Of the lines in the data below, write out exactly those from the one holding "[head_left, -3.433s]" through the one holding "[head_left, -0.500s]", both included.

---------- Supplied data ----------

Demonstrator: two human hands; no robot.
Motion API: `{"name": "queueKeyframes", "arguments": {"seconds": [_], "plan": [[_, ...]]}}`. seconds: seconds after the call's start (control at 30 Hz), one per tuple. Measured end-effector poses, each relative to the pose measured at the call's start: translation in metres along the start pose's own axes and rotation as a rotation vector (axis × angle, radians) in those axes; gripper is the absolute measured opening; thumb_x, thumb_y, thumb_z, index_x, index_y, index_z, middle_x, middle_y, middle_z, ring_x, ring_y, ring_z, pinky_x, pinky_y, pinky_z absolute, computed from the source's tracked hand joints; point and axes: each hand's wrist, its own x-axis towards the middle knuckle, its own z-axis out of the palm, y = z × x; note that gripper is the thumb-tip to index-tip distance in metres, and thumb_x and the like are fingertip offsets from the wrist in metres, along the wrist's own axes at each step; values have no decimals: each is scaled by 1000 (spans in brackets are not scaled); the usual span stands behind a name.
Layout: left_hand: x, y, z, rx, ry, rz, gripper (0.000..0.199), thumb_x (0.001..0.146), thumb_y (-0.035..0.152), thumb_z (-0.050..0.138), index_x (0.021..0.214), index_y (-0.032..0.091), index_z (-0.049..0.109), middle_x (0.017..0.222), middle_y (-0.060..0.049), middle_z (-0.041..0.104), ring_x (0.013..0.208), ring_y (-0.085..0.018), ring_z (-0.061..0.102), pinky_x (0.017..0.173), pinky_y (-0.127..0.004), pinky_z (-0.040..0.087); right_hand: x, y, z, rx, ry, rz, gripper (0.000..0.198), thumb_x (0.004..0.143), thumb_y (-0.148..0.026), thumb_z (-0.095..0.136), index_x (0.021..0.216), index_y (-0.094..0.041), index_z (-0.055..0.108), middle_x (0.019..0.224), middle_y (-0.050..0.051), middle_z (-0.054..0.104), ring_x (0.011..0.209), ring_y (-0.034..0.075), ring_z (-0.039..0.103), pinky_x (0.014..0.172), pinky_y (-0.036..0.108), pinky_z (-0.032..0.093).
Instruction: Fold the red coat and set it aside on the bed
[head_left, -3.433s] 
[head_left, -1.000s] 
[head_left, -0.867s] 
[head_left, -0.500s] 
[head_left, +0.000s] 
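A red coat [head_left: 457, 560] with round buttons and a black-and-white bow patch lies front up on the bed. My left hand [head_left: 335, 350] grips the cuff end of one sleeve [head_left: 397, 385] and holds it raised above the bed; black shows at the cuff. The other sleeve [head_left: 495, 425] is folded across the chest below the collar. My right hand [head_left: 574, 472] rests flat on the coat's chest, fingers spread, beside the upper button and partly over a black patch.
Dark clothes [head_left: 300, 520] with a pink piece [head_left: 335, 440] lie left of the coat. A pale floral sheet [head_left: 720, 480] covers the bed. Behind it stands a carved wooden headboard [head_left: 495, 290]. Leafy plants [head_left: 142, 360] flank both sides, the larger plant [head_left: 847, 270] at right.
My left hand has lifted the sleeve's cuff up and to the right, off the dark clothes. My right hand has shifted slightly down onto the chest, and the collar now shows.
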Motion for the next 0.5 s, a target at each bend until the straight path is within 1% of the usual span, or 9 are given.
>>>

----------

## [Result]
[head_left, -3.433s] 
[head_left, -1.000s] 
[head_left, -0.867s] 
[head_left, -0.500s] 

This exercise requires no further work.